§ Entries taken from a collection
***
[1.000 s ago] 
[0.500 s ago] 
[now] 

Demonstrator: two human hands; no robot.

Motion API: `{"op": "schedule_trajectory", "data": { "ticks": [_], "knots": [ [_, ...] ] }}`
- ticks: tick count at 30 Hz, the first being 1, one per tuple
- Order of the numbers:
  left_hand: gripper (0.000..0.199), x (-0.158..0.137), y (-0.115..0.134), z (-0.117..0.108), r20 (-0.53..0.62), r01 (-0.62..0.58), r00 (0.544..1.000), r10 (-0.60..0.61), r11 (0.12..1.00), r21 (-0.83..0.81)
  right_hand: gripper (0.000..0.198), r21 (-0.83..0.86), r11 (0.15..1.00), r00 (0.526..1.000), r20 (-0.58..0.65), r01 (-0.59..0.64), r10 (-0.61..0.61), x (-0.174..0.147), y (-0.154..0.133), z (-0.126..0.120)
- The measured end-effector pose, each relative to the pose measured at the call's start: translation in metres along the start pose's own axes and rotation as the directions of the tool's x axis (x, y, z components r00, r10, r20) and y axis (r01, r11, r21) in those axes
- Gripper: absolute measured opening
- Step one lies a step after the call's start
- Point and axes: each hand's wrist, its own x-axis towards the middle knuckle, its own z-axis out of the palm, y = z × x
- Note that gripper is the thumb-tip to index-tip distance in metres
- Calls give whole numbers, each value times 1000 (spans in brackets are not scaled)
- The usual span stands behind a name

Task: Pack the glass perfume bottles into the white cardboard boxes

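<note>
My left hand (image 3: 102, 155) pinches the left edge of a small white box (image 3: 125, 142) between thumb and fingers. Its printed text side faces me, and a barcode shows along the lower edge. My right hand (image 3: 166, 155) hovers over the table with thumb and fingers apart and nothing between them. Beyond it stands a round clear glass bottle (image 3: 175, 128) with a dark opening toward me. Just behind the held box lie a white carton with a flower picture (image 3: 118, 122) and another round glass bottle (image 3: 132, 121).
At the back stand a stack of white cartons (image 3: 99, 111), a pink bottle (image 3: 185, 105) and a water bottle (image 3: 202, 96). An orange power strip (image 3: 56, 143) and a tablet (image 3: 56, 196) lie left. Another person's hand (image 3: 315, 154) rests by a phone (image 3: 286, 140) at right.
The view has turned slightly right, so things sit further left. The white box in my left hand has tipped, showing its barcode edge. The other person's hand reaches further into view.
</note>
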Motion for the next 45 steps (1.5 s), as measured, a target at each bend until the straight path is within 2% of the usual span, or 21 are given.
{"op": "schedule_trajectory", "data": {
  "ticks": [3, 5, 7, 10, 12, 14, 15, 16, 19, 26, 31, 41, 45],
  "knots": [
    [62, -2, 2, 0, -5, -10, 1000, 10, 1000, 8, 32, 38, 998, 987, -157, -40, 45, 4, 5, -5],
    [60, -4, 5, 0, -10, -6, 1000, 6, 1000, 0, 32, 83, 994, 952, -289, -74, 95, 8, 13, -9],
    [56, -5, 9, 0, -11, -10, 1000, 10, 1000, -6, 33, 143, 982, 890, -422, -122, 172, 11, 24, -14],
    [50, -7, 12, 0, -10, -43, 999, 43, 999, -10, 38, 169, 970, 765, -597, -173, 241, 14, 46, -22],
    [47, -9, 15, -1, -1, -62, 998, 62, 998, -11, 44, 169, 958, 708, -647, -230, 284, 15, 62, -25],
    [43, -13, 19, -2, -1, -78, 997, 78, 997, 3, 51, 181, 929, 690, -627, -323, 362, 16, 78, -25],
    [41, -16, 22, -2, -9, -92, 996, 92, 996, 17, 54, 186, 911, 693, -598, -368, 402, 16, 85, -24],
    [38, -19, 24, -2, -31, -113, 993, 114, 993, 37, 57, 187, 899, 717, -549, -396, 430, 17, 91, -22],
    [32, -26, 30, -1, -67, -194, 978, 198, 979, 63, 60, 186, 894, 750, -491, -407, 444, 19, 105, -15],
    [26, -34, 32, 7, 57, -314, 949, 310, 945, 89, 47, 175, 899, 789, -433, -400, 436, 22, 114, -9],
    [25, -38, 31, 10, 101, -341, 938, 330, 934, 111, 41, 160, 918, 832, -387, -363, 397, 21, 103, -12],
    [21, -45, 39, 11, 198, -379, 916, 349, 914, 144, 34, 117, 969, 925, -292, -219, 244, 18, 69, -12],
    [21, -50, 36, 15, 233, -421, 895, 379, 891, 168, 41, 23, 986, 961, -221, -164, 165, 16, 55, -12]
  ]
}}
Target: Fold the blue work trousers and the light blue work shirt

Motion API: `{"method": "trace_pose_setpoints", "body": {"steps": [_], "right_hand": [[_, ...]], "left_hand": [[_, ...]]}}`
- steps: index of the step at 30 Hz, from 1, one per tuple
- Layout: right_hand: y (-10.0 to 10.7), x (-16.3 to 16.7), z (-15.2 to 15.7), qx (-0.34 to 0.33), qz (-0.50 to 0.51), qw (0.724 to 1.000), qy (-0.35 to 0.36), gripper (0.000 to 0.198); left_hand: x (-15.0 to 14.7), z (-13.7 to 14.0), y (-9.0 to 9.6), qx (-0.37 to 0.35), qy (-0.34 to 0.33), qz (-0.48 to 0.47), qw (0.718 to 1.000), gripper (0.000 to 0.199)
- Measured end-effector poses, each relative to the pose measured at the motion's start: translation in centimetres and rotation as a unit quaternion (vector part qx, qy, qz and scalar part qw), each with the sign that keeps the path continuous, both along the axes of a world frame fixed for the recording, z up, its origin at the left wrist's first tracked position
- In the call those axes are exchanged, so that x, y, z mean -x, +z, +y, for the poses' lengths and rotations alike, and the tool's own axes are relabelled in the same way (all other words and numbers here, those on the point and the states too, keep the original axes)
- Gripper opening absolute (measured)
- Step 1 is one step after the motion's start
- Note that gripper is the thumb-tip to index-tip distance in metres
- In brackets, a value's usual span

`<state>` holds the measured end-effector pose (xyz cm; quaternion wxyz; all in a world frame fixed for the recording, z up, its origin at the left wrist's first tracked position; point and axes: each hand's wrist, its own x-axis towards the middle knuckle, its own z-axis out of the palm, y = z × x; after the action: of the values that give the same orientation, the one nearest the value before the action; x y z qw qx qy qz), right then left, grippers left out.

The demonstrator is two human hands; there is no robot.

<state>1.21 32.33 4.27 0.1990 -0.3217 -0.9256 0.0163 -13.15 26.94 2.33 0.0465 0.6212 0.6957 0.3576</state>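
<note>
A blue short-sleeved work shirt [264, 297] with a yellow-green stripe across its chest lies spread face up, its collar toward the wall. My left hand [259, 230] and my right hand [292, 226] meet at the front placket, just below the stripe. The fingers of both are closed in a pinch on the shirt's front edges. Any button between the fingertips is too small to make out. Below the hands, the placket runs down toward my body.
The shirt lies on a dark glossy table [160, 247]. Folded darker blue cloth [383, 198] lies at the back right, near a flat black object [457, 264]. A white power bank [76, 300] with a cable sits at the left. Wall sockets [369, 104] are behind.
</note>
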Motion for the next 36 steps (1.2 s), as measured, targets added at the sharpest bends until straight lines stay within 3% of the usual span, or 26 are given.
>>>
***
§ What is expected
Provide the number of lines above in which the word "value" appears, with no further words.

§ Response to the task
3